Oh dear god please hell no. “That’s very kind of you to say,” she replied, while Janos covered his mouth, and Camilla instantly looked ready to murd
er Thomas Miller to a second death. The poor M.E. didn’t know what to think. “I’m sure you and the right woman would get on very well.”
“Don’t you know it, girl.”
‘Girl’ was less insulting than ‘whore’ at least. “I Command you to tell me everything that’s happened to you in the past week.” She didn’t know what she was going to glean from him, but she aimed to keep her strokes broad.
“Waiting,” he replied. “Waiting in this stinkin’ body at the B12 Grovend junction. Waiting for a near month, I was.”
When the question arose from the M.E., as it inevitably would, Talia, with the help of Camilla, explained that the spirit could help preserve the flesh for longer if they were dumped into it.
“But his body seems to be in a state of decay consistent with on-scene reports,” the M.E. spluttered.
“I was put in the body straight after it died, weren’t I?” the spirit answered the question at Talia’s prompting. “Nasty business, that. Killing a good, healthy man. I could feel it the moment I was in. Liver failure. Alcohol content so high it could knock out several damn bears.”

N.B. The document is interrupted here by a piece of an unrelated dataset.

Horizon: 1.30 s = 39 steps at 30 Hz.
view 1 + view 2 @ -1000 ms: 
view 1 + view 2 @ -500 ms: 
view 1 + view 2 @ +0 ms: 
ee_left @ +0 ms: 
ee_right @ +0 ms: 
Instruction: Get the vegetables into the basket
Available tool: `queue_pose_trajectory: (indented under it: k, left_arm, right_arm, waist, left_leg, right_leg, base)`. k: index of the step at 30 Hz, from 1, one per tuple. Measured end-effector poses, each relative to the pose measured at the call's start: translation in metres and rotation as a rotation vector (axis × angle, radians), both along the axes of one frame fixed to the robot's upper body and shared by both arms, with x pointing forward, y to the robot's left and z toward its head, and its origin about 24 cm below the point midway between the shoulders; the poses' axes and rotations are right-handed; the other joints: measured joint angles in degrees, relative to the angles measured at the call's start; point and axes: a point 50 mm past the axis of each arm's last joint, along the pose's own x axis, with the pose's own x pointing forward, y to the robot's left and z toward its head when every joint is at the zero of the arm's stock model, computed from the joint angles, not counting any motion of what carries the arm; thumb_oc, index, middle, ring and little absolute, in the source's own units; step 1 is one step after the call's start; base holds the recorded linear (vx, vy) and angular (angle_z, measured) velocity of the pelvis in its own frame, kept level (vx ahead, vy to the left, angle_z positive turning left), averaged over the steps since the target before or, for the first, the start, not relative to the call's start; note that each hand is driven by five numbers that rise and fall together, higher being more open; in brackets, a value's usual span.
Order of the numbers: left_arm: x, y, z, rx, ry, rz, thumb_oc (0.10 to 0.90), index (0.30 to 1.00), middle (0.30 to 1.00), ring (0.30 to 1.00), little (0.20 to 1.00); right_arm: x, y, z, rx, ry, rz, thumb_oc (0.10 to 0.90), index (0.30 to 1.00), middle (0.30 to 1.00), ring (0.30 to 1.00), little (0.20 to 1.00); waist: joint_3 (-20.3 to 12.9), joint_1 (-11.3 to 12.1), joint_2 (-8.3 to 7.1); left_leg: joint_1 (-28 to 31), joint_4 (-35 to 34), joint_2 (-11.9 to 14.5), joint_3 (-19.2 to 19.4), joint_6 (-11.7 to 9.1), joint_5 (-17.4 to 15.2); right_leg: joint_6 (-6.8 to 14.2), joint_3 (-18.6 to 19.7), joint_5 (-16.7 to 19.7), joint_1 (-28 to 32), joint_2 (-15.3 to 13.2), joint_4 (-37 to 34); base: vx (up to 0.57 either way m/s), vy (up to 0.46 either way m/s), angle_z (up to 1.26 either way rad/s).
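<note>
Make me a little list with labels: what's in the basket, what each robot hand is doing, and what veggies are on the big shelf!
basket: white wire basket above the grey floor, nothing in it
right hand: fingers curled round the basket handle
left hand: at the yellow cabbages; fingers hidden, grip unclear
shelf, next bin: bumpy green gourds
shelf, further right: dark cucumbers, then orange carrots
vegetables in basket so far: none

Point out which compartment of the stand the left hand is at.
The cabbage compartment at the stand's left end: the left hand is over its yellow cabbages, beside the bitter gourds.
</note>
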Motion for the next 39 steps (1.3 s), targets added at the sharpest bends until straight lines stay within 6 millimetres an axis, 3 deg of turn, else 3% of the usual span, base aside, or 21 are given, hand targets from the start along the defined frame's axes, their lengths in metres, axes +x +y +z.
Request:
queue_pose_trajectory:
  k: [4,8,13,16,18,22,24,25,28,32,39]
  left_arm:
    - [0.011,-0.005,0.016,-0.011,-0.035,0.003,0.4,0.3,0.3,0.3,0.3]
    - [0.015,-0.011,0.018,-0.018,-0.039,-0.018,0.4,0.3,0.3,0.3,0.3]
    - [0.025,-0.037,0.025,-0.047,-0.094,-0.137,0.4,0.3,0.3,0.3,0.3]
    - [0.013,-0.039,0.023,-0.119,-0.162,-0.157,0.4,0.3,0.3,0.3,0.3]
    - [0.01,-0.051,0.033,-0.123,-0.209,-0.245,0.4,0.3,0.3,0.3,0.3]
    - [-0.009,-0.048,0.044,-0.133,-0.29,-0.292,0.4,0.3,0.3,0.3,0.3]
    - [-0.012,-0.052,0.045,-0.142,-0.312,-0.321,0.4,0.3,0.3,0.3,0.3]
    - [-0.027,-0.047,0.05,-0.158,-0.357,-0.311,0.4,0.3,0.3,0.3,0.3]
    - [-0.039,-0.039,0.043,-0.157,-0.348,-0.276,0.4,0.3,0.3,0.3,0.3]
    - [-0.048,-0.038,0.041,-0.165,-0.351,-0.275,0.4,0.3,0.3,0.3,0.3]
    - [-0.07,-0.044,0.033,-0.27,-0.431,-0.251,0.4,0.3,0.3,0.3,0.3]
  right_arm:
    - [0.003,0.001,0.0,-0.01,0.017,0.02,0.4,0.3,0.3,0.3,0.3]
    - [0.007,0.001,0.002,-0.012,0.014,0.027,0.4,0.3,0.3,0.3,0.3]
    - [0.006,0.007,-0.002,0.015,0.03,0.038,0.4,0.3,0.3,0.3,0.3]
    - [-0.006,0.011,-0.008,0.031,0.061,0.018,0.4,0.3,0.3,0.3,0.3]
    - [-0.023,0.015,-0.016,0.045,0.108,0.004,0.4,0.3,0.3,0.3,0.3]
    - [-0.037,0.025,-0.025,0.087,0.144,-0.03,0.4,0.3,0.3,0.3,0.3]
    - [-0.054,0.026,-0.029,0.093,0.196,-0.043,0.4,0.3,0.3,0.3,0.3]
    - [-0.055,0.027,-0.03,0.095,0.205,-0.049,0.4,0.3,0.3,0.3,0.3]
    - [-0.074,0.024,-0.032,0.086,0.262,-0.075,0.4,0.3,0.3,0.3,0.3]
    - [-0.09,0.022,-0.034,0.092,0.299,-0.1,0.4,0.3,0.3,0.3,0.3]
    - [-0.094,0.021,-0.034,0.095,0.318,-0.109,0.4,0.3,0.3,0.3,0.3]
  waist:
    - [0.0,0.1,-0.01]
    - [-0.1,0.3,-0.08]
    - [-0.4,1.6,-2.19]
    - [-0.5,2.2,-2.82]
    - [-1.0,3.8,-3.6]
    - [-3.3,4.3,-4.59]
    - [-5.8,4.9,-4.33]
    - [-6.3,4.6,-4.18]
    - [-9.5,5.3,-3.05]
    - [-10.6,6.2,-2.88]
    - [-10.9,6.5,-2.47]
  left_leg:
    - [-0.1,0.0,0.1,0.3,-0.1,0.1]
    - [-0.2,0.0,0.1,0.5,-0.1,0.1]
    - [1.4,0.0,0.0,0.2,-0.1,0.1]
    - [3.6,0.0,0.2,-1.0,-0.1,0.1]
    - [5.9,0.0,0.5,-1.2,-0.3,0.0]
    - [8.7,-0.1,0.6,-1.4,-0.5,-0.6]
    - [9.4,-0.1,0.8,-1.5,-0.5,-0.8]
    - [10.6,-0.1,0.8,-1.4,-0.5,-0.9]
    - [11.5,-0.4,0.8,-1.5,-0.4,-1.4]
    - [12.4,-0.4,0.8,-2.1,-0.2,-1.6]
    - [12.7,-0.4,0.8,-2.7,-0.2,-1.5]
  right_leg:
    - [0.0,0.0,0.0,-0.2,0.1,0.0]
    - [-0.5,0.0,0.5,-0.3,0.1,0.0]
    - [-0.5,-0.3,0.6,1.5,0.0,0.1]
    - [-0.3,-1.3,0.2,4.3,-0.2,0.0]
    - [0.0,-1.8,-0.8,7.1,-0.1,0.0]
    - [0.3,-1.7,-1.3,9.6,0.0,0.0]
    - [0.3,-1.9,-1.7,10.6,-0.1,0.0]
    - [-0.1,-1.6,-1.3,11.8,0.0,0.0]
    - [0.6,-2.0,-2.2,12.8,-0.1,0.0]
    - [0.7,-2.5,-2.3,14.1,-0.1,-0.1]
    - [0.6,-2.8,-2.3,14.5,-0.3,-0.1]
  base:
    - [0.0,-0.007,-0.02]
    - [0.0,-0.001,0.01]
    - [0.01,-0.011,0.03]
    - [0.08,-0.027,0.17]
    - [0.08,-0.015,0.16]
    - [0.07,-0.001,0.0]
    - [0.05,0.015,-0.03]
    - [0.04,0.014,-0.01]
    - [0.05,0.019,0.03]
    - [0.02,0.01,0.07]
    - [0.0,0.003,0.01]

“That’d explain the ‘drunk’ part,” Janos muttered. Talia nodded with him.
“You sure he was poisoned?”
“Oh yeah. With the worst moonshine I’ve ever felt, let me tell you. And she—that other whore—she made me wait in that devil machine, day in, day out. Such ungodly things the people of this age have made up—the devil’s grip is everywhere. Y’all going to hell when you die.” He grinned grotesquely, made ugly by the ruined features of the car crash victim.
“I’m sure we are,” Talia said mildly. “We’ve strayed very far from the old ways.”
“Yes, indeed. I told her—I said I didn’t know how to work the devil machine, but she showed me soon enough. And I had to watch for another machine, lookin’ like the councilman’s. Missed him once,” he admitted with a grunt, shaking his head like a rag doll’s. “I started the devil machine too late. But second time he come, stopping at the red light—big, long line like a caterpillar—I could pick him out easy enough. Had himself a whore in there, too. Flattened with the thing I was in. Was like a bird squashing a worm,” he said, sounding far too pleased with himself.